WHAT YOU WILL DO →
Copy out all lines from the material that contain the string "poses".

[DATA EXTRACTS Boundary: Start]

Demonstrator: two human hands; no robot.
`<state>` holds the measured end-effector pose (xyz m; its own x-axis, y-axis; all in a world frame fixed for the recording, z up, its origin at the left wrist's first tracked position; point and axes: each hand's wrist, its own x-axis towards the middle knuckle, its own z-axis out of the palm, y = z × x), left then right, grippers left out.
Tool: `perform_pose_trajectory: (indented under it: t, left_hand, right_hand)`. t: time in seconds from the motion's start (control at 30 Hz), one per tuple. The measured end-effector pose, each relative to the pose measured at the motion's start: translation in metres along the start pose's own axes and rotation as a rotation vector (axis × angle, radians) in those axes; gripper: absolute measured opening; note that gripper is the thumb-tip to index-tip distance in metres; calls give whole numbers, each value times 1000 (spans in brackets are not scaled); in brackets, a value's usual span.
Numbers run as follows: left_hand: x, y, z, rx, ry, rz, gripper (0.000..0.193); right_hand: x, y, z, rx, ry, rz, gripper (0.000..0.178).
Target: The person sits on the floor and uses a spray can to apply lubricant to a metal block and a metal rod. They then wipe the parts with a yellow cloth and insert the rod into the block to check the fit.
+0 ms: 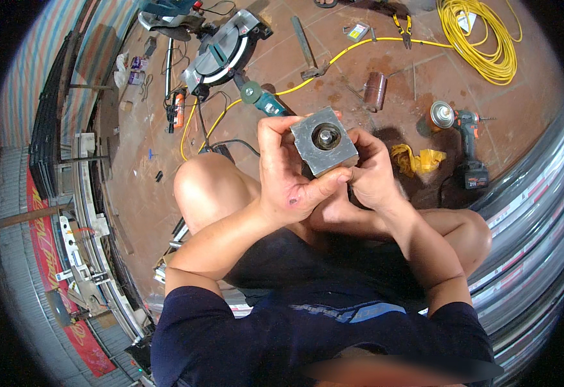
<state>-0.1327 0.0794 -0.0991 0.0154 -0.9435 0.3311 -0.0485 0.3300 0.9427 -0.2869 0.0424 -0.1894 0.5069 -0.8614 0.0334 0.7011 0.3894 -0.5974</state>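
Note:
A square grey metal block (306, 137) is held up in front of me over my crossed legs. Its upward face has a round recess, and a shiny metal pin or bolt end (325, 136) stands in the middle of it. My left hand (283, 184) is closed round the block's left side, with the thumb along its near edge and the fingers behind it. At the block's right and underside, my right hand (373, 177) is closed with bent fingers against it. The block hides some of the fingertips and its own underside.
Beyond the block lie an angle grinder (269, 104), a mitre saw (227, 55), a hammer (304, 45) and a coiled yellow hose (498, 58). Rightward are a spray can (442, 116), a cordless drill (467, 138) and a yellow cloth (417, 161). Plastic-wrapped lengths (533, 238) line the right side.

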Motion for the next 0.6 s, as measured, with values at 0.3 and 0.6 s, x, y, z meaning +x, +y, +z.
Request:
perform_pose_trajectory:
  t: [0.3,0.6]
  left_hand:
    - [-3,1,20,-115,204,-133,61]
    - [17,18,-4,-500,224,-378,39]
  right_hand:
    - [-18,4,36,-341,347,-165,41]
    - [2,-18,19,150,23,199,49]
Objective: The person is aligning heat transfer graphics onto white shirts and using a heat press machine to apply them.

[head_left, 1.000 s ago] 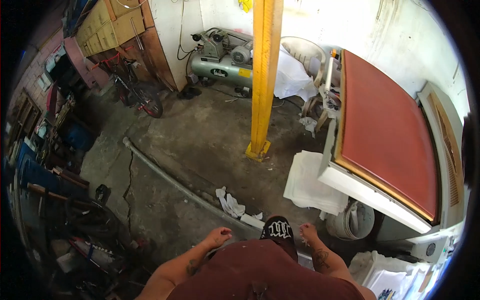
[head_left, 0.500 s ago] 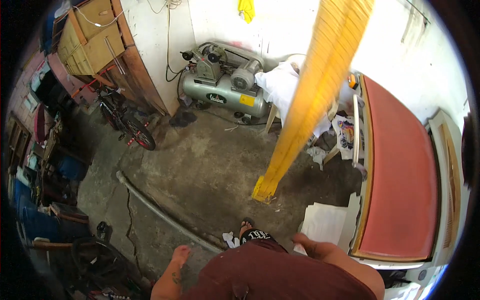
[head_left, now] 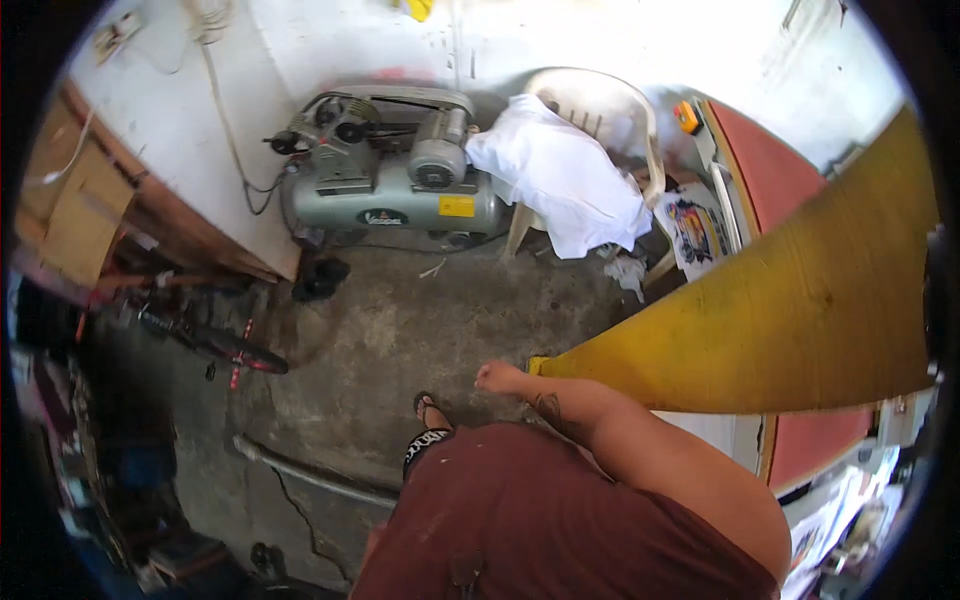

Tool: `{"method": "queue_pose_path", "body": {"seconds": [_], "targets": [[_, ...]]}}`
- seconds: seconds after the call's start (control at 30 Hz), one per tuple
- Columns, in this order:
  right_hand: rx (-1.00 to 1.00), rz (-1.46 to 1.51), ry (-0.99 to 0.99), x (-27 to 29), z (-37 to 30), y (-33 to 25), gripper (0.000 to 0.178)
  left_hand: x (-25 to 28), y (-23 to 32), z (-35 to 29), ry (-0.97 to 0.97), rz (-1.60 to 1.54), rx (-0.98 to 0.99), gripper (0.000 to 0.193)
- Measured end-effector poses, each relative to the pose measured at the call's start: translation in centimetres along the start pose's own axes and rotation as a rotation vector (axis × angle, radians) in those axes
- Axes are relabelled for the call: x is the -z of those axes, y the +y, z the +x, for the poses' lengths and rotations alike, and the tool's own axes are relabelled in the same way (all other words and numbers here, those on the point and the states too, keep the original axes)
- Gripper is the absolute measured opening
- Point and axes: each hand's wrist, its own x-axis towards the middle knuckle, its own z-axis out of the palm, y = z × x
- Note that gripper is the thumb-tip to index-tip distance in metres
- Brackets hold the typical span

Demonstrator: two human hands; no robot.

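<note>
My right hand (head_left: 499, 378) reaches forward over the concrete floor (head_left: 380, 330), its fingers curled in and nothing visible in them. It is close beside the foot of a yellow post (head_left: 740, 320), whose broad painted side sweeps across the right of the view. I cannot tell whether the hand touches the post. Of my left arm, only a sliver of skin (head_left: 374, 540) shows beside my brown shirt; its fingers are hidden. A grey pipe (head_left: 320, 478) lies on the floor to the left of my sandalled foot (head_left: 428, 405).
Against the back wall stands a silver-green air compressor (head_left: 400, 200). Right of it is a plastic chair (head_left: 655, 150) draped with a white cloth (head_left: 565, 180). A red panel (head_left: 760, 180) leans at the right. On the left, a bicycle (head_left: 220, 345) stands near wooden boards (head_left: 90, 200).
My view has turned and moved closer to the compressor. The yellow post now fills the right side. My right hand has come forward, and my left hand has slipped behind my body.
</note>
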Motion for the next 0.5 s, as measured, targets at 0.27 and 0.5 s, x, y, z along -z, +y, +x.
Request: {"method": "queue_pose_path", "body": {"seconds": [0.27, 0.5], "targets": [[-0.227, -0.292, 0.239, 14.0, 8.9, 9.5, 0.028, 24.2, 20.5, 14.6, 0.351, -0.768, 0.218, 0.014], [-0.780, 0.213, 0.918, 30.4, 15.5, 18.7, 0.031, 22.4, 28.9, 21.7, 0.169, -0.507, 0.519, 0.015]]}}
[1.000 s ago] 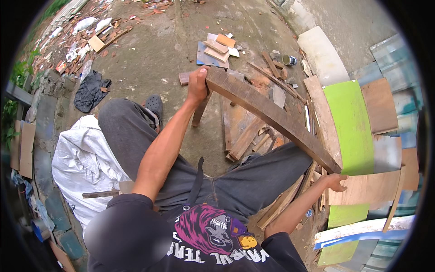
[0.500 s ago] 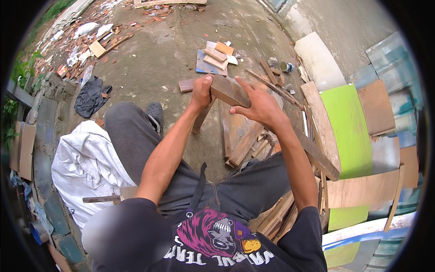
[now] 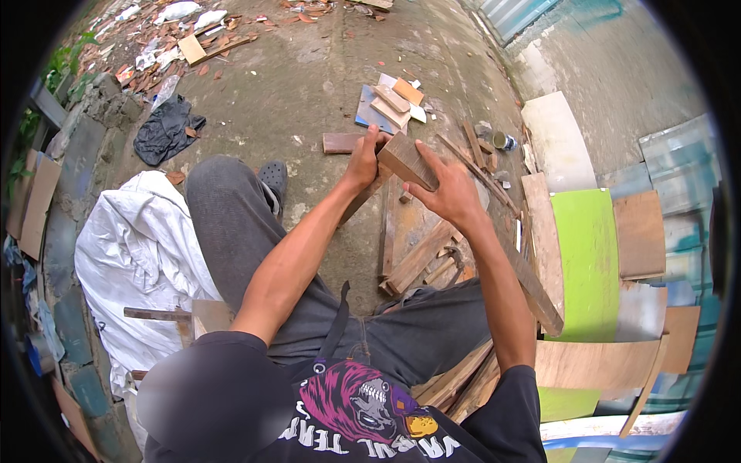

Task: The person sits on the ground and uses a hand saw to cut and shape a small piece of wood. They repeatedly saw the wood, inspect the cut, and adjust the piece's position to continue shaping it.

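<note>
Head view: two bare hands hold wood near the middle of the frame, a bit above the center. The left hand (image 3: 364, 160) has its fingers curled round a second piece of wood (image 3: 356, 207), right by the corner where it meets a long beam (image 3: 413, 162). The second piece slants down to the left, partly behind the left arm. The right hand (image 3: 454, 189) is spread wide over the beam, with its thumb on the near side and a finger on the far side, so it has hold of it. The beam goes down to the right, under the right arm, and its other end is near the green board (image 3: 587, 266) at the right.

Just left of the left hand, on the ground, is a short brown block (image 3: 341, 143). Above the hands, near the top middle, small boards (image 3: 392, 108) lie in a pile. Below the right hand is a thick plank (image 3: 421, 258). A white sack (image 3: 143, 247) is at the left, with a black plastic bag (image 3: 166, 135) above it. A tin can (image 3: 503, 140) lies at the upper right.
</note>
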Demonstrator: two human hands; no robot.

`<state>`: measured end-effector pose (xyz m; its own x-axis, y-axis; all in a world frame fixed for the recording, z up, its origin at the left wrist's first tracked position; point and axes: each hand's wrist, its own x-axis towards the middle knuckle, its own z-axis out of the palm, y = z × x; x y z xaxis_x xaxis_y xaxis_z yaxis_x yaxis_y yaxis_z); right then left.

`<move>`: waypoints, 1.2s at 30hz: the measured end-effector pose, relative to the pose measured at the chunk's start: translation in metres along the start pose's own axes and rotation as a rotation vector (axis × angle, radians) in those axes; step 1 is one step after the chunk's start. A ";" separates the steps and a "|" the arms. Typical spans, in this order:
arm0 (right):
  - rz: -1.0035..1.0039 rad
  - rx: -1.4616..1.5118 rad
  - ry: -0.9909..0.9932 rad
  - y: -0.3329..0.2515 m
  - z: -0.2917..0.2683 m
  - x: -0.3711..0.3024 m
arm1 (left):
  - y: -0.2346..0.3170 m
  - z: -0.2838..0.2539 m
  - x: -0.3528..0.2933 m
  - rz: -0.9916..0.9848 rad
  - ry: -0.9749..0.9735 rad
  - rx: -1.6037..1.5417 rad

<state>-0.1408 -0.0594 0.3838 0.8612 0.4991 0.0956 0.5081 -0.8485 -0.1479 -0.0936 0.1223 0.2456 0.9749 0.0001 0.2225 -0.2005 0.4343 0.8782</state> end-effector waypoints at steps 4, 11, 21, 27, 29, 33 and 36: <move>-0.031 -0.036 0.023 -0.006 0.001 0.000 | -0.002 -0.010 0.007 -0.058 -0.060 -0.108; 0.011 -0.066 -0.018 -0.012 -0.003 0.002 | -0.003 -0.007 0.008 -0.067 -0.034 -0.124; 0.083 -0.024 -0.041 -0.009 -0.005 0.003 | -0.006 -0.003 0.007 -0.008 -0.053 -0.048; 0.082 0.054 0.020 0.002 -0.002 0.000 | 0.010 0.011 0.001 0.059 -0.075 0.119; 0.101 0.199 0.013 0.008 -0.008 0.001 | 0.005 0.011 0.002 0.078 -0.053 0.102; 0.220 0.286 0.057 0.015 -0.039 0.007 | -0.005 0.002 0.003 0.000 -0.061 0.002; 0.281 0.330 0.098 0.016 -0.057 0.007 | -0.009 -0.004 0.009 -0.026 -0.078 -0.049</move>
<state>-0.1269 -0.0794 0.4385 0.9696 0.2245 0.0978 0.2434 -0.8394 -0.4860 -0.0822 0.1221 0.2375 0.9690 -0.0808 0.2333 -0.1680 0.4766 0.8629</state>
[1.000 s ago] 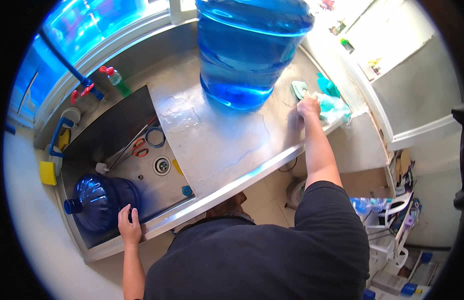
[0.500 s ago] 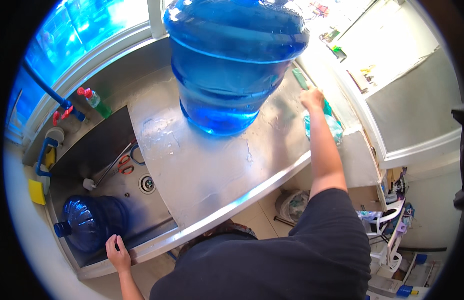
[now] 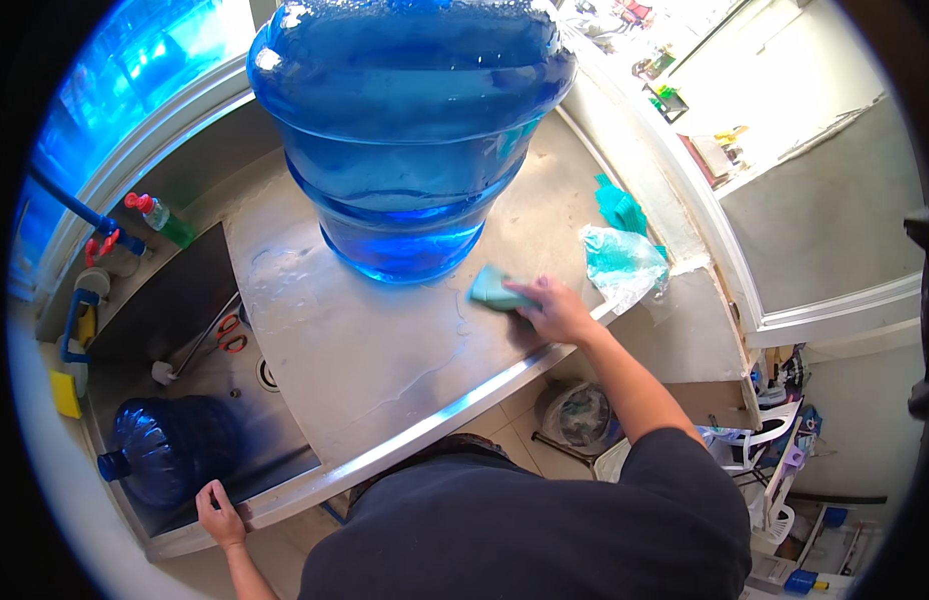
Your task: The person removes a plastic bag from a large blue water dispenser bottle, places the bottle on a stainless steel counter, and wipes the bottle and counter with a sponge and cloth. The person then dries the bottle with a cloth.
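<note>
Right grip [image 3: 554, 308] on green scrubber [image 3: 492, 289], forearm [image 3: 639, 385] slanting inward

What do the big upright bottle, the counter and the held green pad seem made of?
Bottle: glossy plastic, probably; translucent, ridged, with sharp highlights.
Counter: likely brushed steel; grey with blurred reflections.
Green pad: matte, perhaps cloth or sponge; texture too blurred.

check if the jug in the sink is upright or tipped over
Tipped over: the jug lies on its side in the sink, near the left hand, its neck pointing toward the picture's left.
</note>
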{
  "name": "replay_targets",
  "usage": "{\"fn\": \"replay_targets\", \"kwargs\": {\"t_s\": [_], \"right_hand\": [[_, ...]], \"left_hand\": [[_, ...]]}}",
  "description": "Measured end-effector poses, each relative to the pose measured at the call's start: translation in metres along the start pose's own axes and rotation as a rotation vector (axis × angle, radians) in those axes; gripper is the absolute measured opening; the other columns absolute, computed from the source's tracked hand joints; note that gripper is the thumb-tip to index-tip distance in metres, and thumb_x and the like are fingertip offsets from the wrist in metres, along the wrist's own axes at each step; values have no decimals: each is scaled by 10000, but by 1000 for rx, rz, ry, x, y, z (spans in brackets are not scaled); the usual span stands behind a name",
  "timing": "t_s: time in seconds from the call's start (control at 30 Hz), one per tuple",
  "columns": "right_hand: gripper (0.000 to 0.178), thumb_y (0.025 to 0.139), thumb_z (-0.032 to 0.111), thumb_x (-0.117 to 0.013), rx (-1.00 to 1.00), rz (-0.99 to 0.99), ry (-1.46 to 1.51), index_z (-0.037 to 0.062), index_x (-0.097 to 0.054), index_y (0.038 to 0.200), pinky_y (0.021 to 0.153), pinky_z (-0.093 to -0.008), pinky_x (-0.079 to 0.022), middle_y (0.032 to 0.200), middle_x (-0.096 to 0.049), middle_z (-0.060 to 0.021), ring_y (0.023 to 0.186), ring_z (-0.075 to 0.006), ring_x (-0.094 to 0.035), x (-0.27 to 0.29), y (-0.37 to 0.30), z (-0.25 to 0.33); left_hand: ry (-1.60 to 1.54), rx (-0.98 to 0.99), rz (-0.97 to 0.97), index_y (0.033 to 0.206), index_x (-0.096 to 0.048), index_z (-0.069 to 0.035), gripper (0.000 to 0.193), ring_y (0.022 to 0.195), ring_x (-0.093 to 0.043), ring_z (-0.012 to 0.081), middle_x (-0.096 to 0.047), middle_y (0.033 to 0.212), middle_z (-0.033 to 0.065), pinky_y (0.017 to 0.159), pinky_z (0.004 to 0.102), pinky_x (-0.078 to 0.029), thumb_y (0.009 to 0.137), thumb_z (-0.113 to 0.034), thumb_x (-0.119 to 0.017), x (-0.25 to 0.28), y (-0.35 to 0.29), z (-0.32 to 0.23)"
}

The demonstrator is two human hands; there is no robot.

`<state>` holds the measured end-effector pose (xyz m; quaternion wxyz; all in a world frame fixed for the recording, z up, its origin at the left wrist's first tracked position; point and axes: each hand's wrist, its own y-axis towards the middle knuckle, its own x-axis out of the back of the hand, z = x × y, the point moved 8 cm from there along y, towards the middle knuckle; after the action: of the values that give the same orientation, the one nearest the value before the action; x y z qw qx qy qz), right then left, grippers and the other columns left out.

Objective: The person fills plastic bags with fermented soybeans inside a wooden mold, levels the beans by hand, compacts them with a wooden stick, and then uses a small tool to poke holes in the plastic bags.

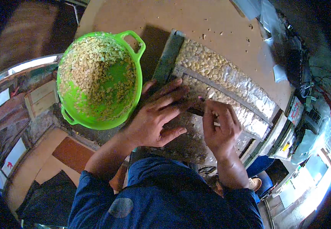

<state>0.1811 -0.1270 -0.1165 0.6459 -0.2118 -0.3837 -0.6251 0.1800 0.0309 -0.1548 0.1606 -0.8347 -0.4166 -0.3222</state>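
A wooden frame [167, 59] lies at a slant on the table, divided by a long bar [218, 89]. In its far strip, pale flat flakes [207, 57] are packed under or beside a shiny, film-like surface; more flakes show in the nearer strip. My left hand [156, 112] rests over the frame's left part with fingers spread. Right of it, my right hand [222, 124] is over the nearer strip, its thumb and fingers pinched together. Whatever they pinch is too small to name. Left of my left hand stands a bright green two-handled basin [138, 63], partly filled with loose flakes [93, 53].
Stray flakes and crumbs [203, 36] dot the brown tabletop [165, 15] beyond the frame. Clear plastic bags [266, 19] lie at the far right edge, with more plastic [314, 141] lower right. A dark cloth [49, 198] lies at the lower left.
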Motion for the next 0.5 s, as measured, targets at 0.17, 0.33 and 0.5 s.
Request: {"fn": "replay_targets", "kwargs": {"t_s": [0.17,0.33,0.5], "right_hand": [[292,748,-18,-720,-22,39,29,61,-704,1029,640,-379,-541,919,-712,-116,726,-277,-654,-6,-13,0],[334,725,24,-736,56,82,-19,74,-706,1054,663,-403,-542,936,-701,-110,771,-286,-659,-13,-15,4],[334,721,31,-749,110,98,-37,69,-708,1051,664,-392,-550,935,-704,-108,780,-280,-667,-14,-14,8]], "left_hand": [[-45,7,-15,1337,-599,-156,579,1472,-328,307,-485,1489,101,1157,611,-138,835,-427,-697,2,1,2],[-55,12,-17,1313,-599,-124,571,1469,-332,311,-484,1493,109,1156,611,-144,830,-411,-699,4,1,1],[-73,10,-27,1240,-612,-77,527,1465,-340,317,-486,1490,114,1157,613,-147,831,-398,-696,3,1,3]]}}
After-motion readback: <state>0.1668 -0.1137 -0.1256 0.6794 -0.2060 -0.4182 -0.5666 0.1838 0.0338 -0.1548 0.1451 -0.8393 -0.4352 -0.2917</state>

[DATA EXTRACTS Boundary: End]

RESPONSE TO THIS TASK →
- Measured end-effector poses, each relative to the pose measured at the call's start: translation in centimetres along the start pose's own axes and rotation as a rotation vector (axis × angle, radians) in those axes
- Axes are relabelled for the call: x is the -z of those axes, y the +y, z the +x, for the poses' lengths and rotations alike, and the tool's own axes are relabelled in the same way (all other words and numbers here, those on the point and the states too, keep the original axes)
  "description": "Measured end-effector poses, each relative to the pose measured at the call's start: translation in metres along the start pose's own axes and rotation as a rotation vector (axis × angle, radians) in those axes; gripper is the absolute measured opening; the other columns absolute, computed from the source's tracked hand joints; note that gripper is the thumb-tip to index-tip distance in metres, and thumb_x and the like are fingertip offsets from the wrist in metres, along the wrist's own axes at each step; values have no decimals: each is scaled by 10000, but by 1000 for rx, rz, ry, x, y, z (spans in brackets are not scaled); the usual span stands behind a name",

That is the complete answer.